Physical limitations also go undisclosed more often than leaders expect. Veterinary work is physically demanding, and an employee avoiding certain tasks may be doing so because they are in pain and uncertain whether to say so. A direct, private question can open that conversation. Temporary duty adjustments or physical therapy are often all that is needed. The hospital needs sound judgment and skilled hands, not simply a strong back.

It is also worth examining whether the issue is relational rather than motivational. An employee who underperforms only when paired with certain colleagues may be caught in a dynamic that leadership has not yet addressed. Interpersonal friction, when left unexamined, is easily mistaken for poor attitude or low effort.

And finally, ask whether the employee was ever truly trained. Poor onboarding is a persistent problem in veterinary hospitals. Employees who appear slow, hesitant, or evasive may have gaps in their foundation that no one caught early enough to correct. A mentor assignment, targeted retraining, and a clear reset of expectations can resolve more than leaders expect.

That said, sometimes the simplest explanation is the correct one. Some employees perform well when being watched and disengage the moment supervision disappears. If the same behaviors persist month after month despite genuine coaching and clear expectations, the problem is no longer confusion or circumstance. It is choice. And at that point, keeping the employee is no longer an act of support.

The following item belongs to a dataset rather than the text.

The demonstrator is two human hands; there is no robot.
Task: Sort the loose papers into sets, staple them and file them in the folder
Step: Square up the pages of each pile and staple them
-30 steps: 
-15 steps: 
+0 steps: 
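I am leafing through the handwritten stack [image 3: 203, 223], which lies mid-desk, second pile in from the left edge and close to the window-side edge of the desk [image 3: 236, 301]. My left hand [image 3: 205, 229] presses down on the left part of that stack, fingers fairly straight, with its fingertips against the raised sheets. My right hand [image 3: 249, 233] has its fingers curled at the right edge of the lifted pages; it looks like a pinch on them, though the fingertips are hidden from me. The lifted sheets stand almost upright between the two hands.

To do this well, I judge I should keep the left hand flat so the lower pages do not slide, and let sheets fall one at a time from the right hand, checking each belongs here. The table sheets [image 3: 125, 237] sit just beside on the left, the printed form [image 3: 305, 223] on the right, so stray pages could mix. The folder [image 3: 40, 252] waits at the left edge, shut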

It is a disservice to everyone around them.

4. Set a Clear, Short-Term Improvement Plan

If the problem appears fixable, establish a structured plan. Avoid vague commitments like "we will check in later." Instead, define exact expectations, set a short timeline of two to four weeks, and schedule the follow-up meeting before leaving the room. Clarity prevents misunderstanding and signals that leadership is paying attention.

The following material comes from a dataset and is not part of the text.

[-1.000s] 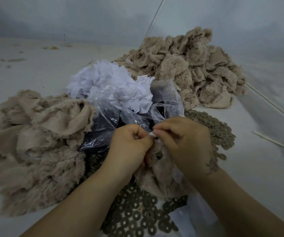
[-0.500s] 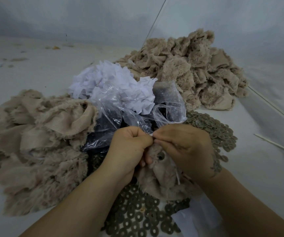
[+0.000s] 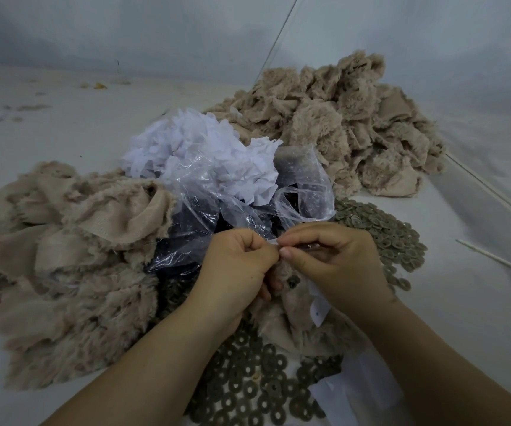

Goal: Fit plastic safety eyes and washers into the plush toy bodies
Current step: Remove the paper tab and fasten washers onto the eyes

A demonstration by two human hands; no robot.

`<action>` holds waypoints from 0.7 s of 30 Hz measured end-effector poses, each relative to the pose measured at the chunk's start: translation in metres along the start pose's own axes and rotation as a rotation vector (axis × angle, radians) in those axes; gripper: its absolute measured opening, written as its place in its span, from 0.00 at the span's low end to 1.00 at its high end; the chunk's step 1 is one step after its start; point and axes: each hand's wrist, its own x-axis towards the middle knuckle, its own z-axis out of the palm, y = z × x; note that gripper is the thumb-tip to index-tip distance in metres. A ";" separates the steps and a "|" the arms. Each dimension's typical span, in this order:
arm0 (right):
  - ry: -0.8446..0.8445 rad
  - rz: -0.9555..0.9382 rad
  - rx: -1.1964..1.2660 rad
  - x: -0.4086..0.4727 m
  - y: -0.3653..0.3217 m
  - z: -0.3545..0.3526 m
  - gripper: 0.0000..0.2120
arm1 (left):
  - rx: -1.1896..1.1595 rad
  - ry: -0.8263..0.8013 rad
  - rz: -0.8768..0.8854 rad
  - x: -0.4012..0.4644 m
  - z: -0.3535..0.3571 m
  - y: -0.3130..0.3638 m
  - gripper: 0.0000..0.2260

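Two bare forearms, no sleeves, small dark tattoo on right wrist

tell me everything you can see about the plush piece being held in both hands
The plush piece is beige, shaggy fur fabric, limp and crumpled, with a smoother woven-looking backing showing in its lower folds. One dark round eye sits in the fur between the hands. The left hand and right hand meet fingertip to fingertip at its top edge, fingers curled, pinching there. A small white tag hangs by the right wrist. The piece rests over a scatter of grey-green ring washers.
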 end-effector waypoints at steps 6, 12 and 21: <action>0.013 -0.005 -0.054 0.002 -0.001 -0.001 0.12 | -0.055 0.021 0.023 0.000 0.003 -0.002 0.07; 0.019 -0.158 -0.227 0.005 -0.001 0.002 0.07 | -0.065 0.025 0.054 0.000 0.003 -0.002 0.08; -0.006 -0.074 -0.175 0.005 0.000 -0.001 0.07 | -0.085 0.037 0.110 -0.002 0.003 -0.005 0.09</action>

5. If It Is Time to Fire Them, Fire Them

If the plan fails, or the employee declines to engage with it, do not drag the process out indefinitely.

Make the decision.

Letting someone go is uncomfortable. But leadership is not measured by how many difficult decisions you avoid. It is measured by the standards you maintain.

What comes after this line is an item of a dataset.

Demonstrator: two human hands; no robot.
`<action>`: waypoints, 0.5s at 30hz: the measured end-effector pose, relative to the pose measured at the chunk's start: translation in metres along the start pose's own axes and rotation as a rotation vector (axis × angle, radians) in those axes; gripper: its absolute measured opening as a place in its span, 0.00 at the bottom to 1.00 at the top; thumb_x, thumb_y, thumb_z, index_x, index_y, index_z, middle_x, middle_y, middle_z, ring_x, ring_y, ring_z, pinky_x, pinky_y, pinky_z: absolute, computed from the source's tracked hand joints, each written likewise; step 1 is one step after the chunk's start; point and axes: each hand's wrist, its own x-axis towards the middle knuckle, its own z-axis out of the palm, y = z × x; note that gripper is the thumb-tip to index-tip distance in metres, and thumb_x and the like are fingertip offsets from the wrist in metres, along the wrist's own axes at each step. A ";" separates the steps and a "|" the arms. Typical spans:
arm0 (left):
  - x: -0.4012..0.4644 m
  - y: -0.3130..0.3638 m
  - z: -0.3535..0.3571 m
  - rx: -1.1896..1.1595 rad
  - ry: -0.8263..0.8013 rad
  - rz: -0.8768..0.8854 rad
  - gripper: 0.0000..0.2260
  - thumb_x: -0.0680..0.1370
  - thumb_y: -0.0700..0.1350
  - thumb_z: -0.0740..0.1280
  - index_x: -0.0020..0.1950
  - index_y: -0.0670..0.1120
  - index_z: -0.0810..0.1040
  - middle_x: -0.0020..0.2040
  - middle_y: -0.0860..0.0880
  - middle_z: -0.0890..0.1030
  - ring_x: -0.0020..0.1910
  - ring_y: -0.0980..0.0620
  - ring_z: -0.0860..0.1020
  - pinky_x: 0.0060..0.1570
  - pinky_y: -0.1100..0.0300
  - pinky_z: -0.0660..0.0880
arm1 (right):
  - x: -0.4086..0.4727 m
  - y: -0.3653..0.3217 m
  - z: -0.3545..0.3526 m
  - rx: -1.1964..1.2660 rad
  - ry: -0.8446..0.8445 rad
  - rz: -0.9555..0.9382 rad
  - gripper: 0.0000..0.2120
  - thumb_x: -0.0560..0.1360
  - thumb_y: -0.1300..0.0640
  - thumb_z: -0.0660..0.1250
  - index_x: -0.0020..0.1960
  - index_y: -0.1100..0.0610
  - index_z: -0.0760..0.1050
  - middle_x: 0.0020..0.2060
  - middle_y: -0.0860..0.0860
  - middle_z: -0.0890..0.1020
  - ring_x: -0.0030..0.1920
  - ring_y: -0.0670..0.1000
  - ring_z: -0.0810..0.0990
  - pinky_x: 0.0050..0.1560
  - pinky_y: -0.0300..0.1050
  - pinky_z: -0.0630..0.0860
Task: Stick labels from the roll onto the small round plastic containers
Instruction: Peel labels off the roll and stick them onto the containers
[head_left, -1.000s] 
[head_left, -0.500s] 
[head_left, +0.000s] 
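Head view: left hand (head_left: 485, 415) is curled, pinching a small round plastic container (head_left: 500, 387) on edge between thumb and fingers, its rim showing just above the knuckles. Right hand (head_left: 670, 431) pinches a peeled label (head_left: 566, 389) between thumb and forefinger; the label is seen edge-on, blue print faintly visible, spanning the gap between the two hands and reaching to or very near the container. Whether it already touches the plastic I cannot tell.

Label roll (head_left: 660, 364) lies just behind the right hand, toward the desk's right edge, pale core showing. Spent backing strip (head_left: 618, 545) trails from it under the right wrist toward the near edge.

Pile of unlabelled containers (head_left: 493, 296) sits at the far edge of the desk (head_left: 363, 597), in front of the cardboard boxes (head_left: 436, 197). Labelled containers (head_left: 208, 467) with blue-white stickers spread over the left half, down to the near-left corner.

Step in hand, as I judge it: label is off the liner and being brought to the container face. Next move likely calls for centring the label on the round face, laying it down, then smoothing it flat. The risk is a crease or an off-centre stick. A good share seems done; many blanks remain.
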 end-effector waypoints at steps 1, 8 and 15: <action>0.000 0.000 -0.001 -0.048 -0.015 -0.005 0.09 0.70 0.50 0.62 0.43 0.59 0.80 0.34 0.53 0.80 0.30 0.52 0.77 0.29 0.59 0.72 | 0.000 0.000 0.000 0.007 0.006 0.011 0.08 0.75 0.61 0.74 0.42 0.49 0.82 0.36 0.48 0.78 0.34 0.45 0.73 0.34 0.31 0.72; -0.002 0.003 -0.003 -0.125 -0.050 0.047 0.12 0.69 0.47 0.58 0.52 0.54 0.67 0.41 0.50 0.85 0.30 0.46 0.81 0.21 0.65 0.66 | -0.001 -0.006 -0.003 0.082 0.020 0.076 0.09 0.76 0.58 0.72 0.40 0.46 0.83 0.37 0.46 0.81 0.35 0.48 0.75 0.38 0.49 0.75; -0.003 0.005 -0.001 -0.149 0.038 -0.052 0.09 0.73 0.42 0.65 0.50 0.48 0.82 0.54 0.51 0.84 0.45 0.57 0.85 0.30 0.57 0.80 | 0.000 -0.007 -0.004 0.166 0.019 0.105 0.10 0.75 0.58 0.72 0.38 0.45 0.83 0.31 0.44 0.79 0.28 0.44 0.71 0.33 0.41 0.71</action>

Releasing a chronically underperforming employee often has immediate and visible effects. Morale improves. Workload redistributes more fairly. Your strongest employees feel seen and protected. And perhaps most importantly, it restores credibility to leadership.

Because your team has been watching. They always are.

Final Thought: Protect the Orchard

You are running a veterinary hospital, a place where frightened clients arrive with beloved family members and trust your team to care for them. That requires standards. It requires accountability. And sometimes it requires the uncomfortable decision to remove someone who is quietly harming the team around them.

One bad apple rarely destroys a hospital overnight. But left long enough, it can spoil the culture in ways that are far harder to repair than the original problem.

Leadership means protecting the orchard before that happens.

And here is the quiet truth most managers eventually learn: your best employees are not asking you to be perfect. They are asking you to be fair.

When you protect the team, the team will protect the hospital.